> TASK GOAL
Every picture stays out; everything else in the listing below is to be returned exactly.

> EXERCISE DATA
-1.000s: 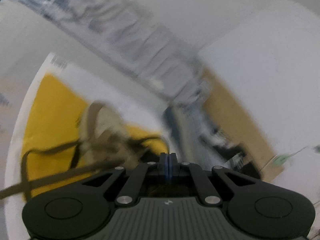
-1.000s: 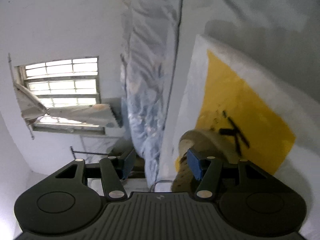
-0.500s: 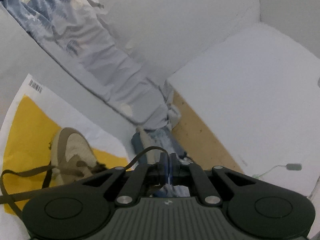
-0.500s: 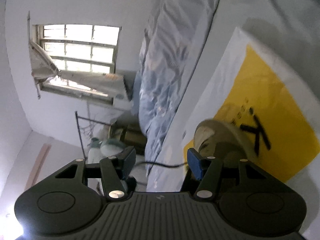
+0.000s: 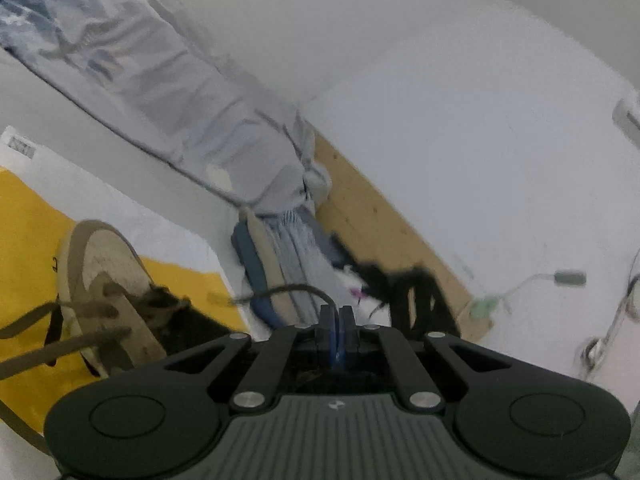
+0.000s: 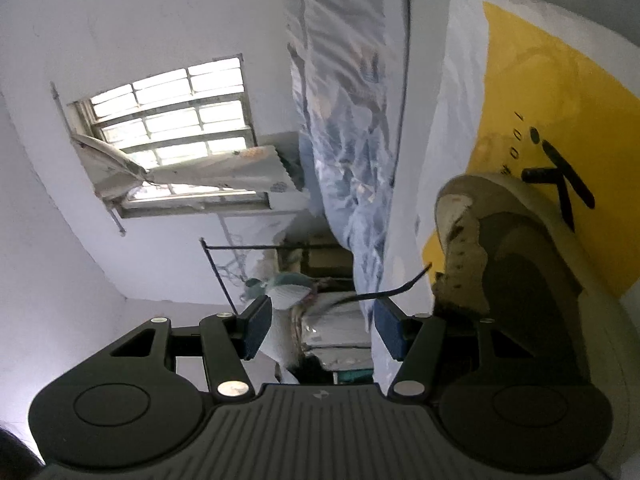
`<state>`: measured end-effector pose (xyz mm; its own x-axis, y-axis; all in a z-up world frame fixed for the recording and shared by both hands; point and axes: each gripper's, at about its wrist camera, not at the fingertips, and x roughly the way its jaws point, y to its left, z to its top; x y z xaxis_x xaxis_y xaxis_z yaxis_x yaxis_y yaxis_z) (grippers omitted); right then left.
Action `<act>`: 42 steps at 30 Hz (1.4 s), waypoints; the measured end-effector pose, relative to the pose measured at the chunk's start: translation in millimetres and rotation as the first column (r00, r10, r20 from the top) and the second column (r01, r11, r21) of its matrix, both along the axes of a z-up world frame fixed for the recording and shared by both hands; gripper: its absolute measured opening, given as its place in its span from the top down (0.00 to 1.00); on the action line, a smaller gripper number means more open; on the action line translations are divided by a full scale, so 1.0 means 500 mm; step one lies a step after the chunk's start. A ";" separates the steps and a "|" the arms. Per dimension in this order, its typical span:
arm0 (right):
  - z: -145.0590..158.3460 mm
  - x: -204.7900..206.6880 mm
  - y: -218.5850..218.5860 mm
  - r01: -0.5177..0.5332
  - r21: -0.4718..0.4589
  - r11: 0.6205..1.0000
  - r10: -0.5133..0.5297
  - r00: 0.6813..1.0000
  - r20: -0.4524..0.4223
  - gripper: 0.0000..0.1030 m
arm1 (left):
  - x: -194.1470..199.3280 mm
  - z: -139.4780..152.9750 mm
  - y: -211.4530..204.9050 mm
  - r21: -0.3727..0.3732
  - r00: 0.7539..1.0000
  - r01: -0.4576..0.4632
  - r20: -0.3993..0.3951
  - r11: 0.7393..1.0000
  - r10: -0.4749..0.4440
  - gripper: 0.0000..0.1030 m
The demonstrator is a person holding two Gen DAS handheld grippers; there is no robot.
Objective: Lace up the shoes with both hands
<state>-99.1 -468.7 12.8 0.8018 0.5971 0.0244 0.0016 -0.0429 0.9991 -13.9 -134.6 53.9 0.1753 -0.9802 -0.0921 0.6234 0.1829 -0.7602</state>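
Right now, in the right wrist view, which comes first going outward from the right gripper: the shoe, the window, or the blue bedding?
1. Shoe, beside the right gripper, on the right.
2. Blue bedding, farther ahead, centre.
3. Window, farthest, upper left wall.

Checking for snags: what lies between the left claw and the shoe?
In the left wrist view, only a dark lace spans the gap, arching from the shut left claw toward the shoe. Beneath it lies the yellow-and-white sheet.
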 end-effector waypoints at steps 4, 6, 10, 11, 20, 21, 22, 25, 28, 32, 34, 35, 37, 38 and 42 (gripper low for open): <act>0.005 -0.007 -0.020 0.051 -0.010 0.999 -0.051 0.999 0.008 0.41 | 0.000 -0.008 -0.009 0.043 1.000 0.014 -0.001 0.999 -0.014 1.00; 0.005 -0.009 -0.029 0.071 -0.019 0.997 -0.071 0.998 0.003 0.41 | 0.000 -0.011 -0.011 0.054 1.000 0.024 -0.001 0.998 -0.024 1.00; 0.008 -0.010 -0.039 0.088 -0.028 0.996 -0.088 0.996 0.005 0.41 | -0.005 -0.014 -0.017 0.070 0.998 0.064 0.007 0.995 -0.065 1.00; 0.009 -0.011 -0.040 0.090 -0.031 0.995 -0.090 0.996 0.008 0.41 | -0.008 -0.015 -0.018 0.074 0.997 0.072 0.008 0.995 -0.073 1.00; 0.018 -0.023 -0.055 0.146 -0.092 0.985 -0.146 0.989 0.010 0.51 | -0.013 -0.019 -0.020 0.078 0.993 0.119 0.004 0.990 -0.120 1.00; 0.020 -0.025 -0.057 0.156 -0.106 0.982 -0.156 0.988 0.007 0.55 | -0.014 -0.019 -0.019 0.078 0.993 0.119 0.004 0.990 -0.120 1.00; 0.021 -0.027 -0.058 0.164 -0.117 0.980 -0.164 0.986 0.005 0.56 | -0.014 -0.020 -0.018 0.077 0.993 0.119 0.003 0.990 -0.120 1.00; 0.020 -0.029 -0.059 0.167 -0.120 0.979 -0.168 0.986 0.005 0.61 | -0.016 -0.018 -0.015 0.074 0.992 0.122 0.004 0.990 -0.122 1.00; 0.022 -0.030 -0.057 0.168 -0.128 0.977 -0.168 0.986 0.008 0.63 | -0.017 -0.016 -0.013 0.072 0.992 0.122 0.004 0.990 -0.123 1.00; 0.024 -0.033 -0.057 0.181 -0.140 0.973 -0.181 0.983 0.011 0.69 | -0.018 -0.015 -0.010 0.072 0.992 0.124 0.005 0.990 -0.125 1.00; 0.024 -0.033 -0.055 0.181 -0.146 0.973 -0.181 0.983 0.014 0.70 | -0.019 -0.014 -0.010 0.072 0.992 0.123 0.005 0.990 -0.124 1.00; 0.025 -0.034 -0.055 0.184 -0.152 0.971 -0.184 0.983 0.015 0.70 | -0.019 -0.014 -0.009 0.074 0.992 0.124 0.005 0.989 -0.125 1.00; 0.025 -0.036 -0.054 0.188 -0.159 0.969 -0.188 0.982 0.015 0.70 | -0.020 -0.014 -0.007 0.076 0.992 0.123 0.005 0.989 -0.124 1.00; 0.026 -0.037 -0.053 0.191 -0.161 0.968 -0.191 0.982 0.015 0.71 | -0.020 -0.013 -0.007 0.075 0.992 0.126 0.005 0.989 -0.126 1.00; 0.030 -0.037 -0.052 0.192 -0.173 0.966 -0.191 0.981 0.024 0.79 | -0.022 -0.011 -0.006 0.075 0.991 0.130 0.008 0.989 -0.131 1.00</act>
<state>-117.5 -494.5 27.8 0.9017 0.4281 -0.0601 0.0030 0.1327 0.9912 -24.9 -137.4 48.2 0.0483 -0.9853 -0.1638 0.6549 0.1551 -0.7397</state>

> RESPONSE TO THE EXERCISE
-1.000s: 
-1.000s: 
-0.500s: 
-0.500s: 
+0.000s: 
+0.000s: 
`<state>`: measured end-effector pose (xyz mm; its own x-axis, y-axis; all in a z-up world frame fixed for the recording and shared by both hands; point and axes: each gripper's, at about its wrist camera, not at the fingertips, and x roughly the way its jaws point, y to its left, z to its top; x y z xaxis_x xaxis_y xaxis_z yaxis_x yaxis_y yaxis_z) (grippers omitted); right then left.
Action `<act>`: 42 steps at 30 Hz (1.4 s), waypoints; the measured end-effector pose, relative to the pose measured at the chunk's start: translation in millimetres and rotation as the first column (r00, r10, r20 from the top) and the second column (r01, r11, r21) of its matrix, both along the axes of a z-up world frame fixed for the recording and shared by both hands; gripper: its absolute measured opening, given as its place in its span from the top down (0.00 to 1.00); on the action line, a smaller gripper number means more open; on the action line translations are divided by a full scale, so 1.0 means 500 mm; step one lies a step after the chunk's start. A ";" separates the steps and a "|" the arms. Per dimension in this order, its typical span:
arm0 (right):
  - z: -145.0590..158.3460 mm
  - x: -204.7900..206.6880 mm
  - y: -218.5850..218.5860 mm
  - r01: -0.5177..0.5332
  - r21: -0.4718..0.4589
  - r11: 0.6205..1.0000
  - r10: -0.5133..0.5297
  - r00: 0.6813..1.0000
  - r20: -0.4524..0.4223
  - gripper: 0.0000..0.1030 m
arm1 (left):
  - x: -194.1470..199.3280 mm
  - z: -139.4780..152.9750 mm
  - y: -211.4530..204.9050 mm
  - r21: -0.3727..0.3732
  - r00: 0.7539..1.0000
  - r01: -0.4576..0.4632
  - r20: -0.3993..0.3951
  - r11: 0.7393..1.0000
  - r10: -0.4749..0.4440
  - gripper: 0.0000..0.1030 m
The demonstrator is a person holding two Gen DAS handheld grippers; there is no robot.
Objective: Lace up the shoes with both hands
<state>-99.1 -468.7 12.8 0.8018 0.5971 0.0244 0.0016 -0.0429 0.9991 -13.9 -134.6 53.9 0.1753 -0.9802 -0.0921 0.6234 0.1829 -0.7602</state>
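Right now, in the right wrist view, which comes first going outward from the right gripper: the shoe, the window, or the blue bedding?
1. Shoe, beside the right gripper, on the right.
2. Blue bedding, farther ahead, centre.
3. Window, farthest, upper left wall.

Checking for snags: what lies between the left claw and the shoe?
In the left wrist view, only a dark lace spans the gap, arching from the shut left claw toward the shoe. Beneath it lies the yellow-and-white sheet.
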 end-effector waypoints at steps 4, 6, 10, 11, 20, 21, 22, 25, 28, 32, 34, 35, 37, 38 and 42 (gripper low for open): <act>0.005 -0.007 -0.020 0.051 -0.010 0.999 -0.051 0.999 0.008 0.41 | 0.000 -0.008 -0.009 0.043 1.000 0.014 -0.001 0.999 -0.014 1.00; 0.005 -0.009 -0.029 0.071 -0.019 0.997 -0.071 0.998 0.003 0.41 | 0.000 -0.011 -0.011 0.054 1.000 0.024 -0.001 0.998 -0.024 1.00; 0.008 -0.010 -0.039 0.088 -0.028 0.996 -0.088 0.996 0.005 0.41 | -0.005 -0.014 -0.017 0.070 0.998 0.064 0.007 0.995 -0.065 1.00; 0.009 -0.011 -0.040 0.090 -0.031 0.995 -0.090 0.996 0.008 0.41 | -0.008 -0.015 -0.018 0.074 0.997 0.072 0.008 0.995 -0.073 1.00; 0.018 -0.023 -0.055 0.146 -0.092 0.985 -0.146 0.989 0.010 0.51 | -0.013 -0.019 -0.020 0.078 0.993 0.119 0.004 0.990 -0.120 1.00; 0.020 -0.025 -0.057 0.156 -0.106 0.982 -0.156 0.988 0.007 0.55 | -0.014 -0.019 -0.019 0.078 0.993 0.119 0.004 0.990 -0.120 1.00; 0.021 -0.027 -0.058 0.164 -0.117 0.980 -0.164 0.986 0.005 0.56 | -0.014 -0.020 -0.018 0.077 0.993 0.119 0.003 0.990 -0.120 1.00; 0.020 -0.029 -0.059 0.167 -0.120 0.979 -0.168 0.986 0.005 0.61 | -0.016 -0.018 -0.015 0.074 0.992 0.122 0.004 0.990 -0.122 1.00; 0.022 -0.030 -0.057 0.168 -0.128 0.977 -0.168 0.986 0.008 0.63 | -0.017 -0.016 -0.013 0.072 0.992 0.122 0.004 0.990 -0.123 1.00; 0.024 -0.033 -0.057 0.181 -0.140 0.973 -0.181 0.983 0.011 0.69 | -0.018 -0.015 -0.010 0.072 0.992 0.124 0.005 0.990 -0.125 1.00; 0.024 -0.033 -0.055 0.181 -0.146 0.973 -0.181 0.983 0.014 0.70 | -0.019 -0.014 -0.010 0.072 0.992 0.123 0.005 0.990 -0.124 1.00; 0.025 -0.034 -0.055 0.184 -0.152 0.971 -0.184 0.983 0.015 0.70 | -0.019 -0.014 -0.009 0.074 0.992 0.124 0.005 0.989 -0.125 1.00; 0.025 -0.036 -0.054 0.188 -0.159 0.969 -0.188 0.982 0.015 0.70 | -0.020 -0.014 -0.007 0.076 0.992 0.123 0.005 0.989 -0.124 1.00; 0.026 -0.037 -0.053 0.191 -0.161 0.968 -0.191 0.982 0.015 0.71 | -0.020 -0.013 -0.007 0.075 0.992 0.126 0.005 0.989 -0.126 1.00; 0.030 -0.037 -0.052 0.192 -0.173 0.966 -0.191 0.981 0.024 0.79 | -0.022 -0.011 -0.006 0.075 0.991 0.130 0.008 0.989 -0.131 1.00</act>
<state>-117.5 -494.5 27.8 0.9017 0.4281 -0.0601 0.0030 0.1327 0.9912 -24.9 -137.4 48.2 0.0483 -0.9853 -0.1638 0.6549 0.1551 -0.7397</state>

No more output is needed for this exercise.